ACTIVITY :: Find the lines below that include the word "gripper" and report how many there are, with no other text.

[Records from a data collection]
------------------------------------------------------------

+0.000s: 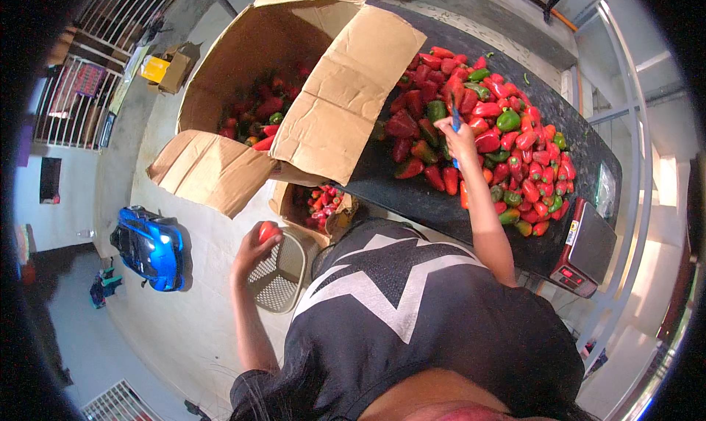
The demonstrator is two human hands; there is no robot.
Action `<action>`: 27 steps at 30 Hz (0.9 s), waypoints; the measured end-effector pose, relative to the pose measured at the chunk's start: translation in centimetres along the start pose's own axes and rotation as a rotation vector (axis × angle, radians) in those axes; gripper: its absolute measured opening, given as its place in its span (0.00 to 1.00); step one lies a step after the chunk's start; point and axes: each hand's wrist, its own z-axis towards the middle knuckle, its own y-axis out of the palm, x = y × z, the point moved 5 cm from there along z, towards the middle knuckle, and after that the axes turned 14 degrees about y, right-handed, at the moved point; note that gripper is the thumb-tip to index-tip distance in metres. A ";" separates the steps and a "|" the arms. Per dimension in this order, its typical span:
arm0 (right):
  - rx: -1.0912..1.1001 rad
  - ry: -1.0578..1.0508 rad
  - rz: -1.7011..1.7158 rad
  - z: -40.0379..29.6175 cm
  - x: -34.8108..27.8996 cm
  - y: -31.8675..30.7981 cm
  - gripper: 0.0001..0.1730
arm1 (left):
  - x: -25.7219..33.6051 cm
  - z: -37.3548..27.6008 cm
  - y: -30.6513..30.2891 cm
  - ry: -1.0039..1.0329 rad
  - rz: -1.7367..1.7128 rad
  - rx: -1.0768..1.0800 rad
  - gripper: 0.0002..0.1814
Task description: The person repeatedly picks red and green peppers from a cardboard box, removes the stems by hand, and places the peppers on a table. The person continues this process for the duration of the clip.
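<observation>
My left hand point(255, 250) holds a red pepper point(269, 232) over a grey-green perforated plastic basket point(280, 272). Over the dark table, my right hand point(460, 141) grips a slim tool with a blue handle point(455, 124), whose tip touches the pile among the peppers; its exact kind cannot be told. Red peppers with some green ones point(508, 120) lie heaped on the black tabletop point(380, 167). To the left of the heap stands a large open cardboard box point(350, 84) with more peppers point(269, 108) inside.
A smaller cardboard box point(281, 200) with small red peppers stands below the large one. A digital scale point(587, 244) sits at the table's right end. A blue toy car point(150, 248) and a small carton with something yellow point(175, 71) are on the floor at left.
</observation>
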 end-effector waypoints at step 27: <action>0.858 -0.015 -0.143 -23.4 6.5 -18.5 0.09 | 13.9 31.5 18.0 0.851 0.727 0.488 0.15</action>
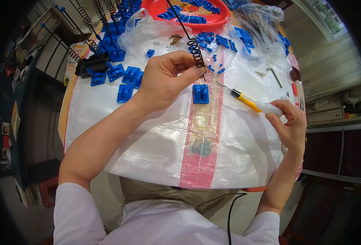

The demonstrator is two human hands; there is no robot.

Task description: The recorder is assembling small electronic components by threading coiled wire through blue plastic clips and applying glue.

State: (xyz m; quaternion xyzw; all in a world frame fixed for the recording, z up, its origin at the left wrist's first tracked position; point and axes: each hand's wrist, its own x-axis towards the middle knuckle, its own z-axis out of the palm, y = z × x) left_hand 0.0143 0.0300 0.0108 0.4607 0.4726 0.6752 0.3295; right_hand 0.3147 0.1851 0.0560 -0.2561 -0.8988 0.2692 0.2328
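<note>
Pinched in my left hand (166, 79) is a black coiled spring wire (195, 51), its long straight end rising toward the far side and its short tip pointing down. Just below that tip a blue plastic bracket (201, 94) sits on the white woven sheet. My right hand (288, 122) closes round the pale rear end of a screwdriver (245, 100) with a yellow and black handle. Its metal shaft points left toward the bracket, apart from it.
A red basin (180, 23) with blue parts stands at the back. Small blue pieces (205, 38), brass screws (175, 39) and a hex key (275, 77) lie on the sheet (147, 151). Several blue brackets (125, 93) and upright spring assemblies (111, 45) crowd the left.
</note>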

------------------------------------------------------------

SOLUTION TO THIS TASK :: 3